A small fleet of modified Mercedes Vito is now available in Abu Dhabi to serve as taxis for people on wheelchairs.


Silvia Radan

Published: Wed 26 Mar 2014, 12:23 AM

Last updated: Tue 7 Apr 2015, 8:42 PM

The new service for people with special needs is offered by the Centre for Regulation of Transport by Hire Cars, which is part of Abu Dhabi’s Department of Transport.

Delegates at the ABILITIESme conference in Abu Dhabi on Monday.- KT photos by Nezar Balout

“We have six such cars, two at the airport and four for the city. The charge is normal taxi fare and disabled customers may also use their discount card provided by the Ministry of Social Affaires,” said Mohammed Al Qumzi, general manager of the centre.

Made in Spain, the special needs taxis are the size of a small van, stripped bare in the back. A hydraulic platform lifts the wheelchair at the push of a button into the vehicle, which can then be then secured with a strap. A special seat belt is also available for the disabled passenger. There are also four ordinary passenger seats available.

“We’ve chosen these disabled taxis after we’ve done a lot of studies for what is best for people with special needs here,” Al Qumzi told Khaleej Times.

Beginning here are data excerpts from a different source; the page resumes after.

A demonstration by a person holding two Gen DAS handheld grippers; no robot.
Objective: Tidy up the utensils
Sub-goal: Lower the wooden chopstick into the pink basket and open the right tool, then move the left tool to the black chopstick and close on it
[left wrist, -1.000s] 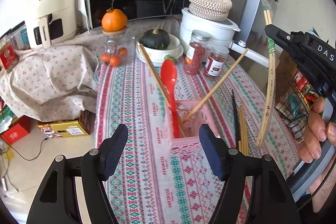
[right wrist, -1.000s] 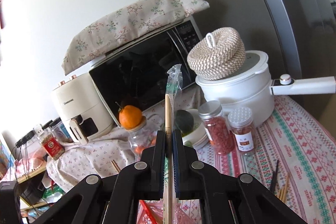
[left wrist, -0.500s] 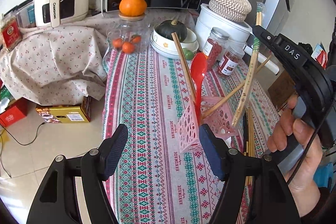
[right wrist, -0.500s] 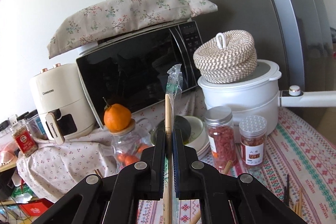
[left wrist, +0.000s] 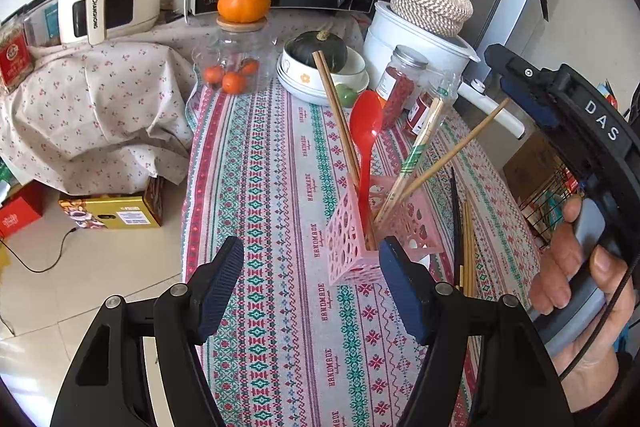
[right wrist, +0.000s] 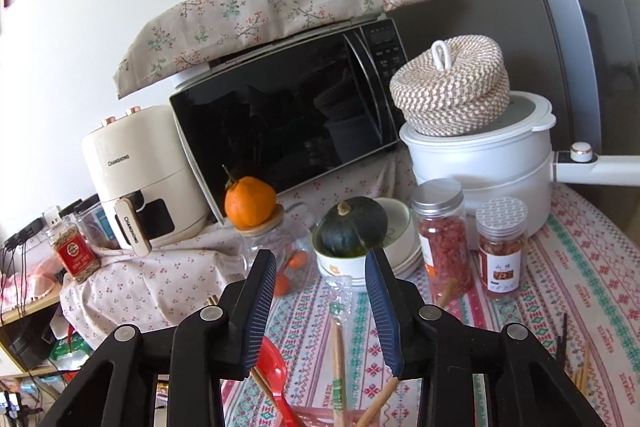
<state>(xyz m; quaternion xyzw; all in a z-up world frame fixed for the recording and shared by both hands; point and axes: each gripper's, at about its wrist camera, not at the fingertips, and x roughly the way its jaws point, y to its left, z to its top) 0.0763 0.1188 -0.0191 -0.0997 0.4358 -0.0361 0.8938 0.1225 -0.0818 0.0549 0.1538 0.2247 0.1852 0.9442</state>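
My left tool hangs wide open and empty just in front of the pink holder, which stands on the tabletop with a red spoon, brown chopsticks and a wrapped pair leaning in it. My right tool, above the holder, is spread apart too, gripping nothing. Loose chopsticks lie just right of the holder; they look next. I'd approach them low from the right, pinch near the middle, lift level, then tip them in. The splayed sticks could snag my entry, and the two jars and white pot stand close behind.
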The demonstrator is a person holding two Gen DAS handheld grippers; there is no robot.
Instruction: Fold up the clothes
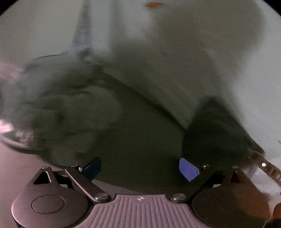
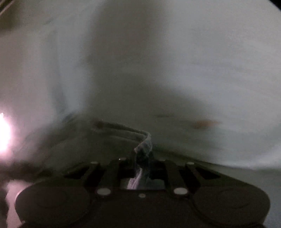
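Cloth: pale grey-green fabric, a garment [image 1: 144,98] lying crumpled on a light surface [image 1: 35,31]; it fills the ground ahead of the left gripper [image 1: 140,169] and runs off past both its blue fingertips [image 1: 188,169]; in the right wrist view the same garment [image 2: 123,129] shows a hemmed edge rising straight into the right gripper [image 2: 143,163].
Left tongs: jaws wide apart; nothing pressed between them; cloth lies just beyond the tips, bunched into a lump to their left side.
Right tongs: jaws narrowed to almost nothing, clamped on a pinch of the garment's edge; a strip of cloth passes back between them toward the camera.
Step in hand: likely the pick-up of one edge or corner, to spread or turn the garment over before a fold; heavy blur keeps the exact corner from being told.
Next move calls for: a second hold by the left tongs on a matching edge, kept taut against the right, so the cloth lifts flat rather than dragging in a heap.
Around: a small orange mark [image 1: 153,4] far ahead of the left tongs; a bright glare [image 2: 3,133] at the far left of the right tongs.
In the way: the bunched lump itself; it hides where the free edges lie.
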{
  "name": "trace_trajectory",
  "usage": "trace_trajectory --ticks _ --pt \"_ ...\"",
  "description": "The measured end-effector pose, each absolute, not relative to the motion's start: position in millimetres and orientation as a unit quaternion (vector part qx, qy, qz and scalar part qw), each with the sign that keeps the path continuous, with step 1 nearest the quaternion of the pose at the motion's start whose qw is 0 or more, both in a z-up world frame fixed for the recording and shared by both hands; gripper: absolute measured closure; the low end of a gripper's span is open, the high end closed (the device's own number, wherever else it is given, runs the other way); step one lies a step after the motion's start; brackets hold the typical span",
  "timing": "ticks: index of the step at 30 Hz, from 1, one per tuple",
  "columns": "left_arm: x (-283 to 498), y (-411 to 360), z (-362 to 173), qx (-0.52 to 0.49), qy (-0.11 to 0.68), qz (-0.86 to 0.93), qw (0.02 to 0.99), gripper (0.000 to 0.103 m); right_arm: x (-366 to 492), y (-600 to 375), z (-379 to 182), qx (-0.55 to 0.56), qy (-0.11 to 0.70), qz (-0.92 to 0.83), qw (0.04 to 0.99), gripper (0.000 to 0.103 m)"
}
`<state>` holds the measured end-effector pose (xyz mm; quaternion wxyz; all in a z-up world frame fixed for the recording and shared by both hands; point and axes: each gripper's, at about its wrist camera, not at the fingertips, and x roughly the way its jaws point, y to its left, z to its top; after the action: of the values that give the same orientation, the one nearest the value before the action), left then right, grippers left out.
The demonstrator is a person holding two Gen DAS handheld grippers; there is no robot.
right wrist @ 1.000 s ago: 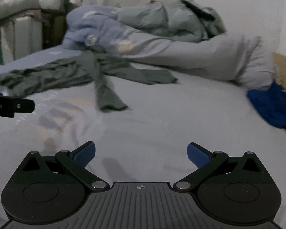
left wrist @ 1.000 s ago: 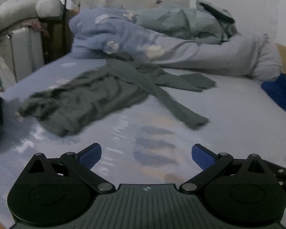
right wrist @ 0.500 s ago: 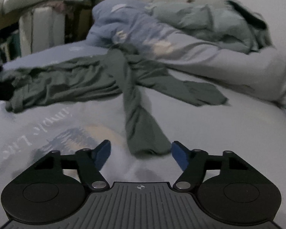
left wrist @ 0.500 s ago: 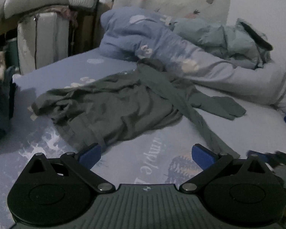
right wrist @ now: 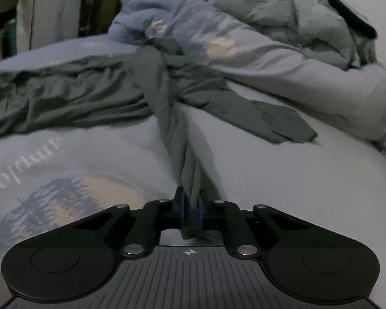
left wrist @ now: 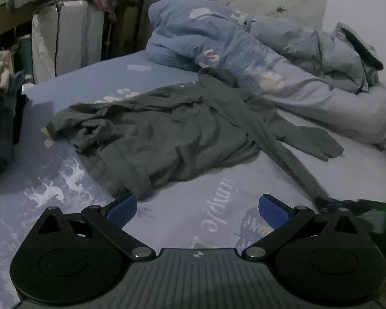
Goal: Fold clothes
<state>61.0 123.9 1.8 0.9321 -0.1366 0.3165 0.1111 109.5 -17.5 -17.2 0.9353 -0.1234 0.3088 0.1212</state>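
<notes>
A dark green long-sleeved garment point(left wrist: 167, 134) lies crumpled on the printed bed sheet point(left wrist: 208, 221), with one sleeve stretched toward the right. My left gripper point(left wrist: 196, 209) is open and empty, its left blue pad point(left wrist: 122, 207) just in front of the garment's hem. My right gripper point(right wrist: 190, 207) is shut on the cuff end of the near sleeve point(right wrist: 175, 118), which runs from the garment's body point(right wrist: 64, 97) to the jaws. The second sleeve point(right wrist: 270, 118) lies flat to the right. The right gripper's body shows at the right edge of the left wrist view point(left wrist: 368, 206).
A rolled blue and grey duvet point(left wrist: 244, 51) lies along the back of the bed. A pile of clothes point(left wrist: 0, 108) stands at the left edge. A white appliance and shelves point(left wrist: 64, 43) stand beyond the bed at the back left.
My right gripper moved forward onto the sleeve end and shut on it. My left gripper moved closer to the garment's hem and stayed open.
</notes>
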Motion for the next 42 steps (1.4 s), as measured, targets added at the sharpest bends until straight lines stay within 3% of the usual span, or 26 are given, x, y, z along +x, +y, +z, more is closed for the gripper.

“We introduced the service six months ago, but people are still not aware of it. We have about 400 trips per month,” he added.

Awareness is one reason the centre decided to showcase the disable-friendly taxi at ABILITIESme, the first exhibition and conference in the UAE dedicated to people with special needs.

The two-day event that kicked off in Abu Dhabi on Monday, focuses on economic, social, education and professional empowerment of people with disabilities.

“There are 700 million persons with special needs, representing 10 per cent of the world’s population. We can be in the lead to provide care to help them participate actively in all that they desire,” said Shaikh Nahyan bin Mubarak Al Nahyan, Minister of Culture, Youth and Community Development, who inaugurated the conference.

Maha Barakat, Director-General of Health Authority Abu Dhabi, said people with special needs can be as successful professionally as anyone else, if given the opportunities.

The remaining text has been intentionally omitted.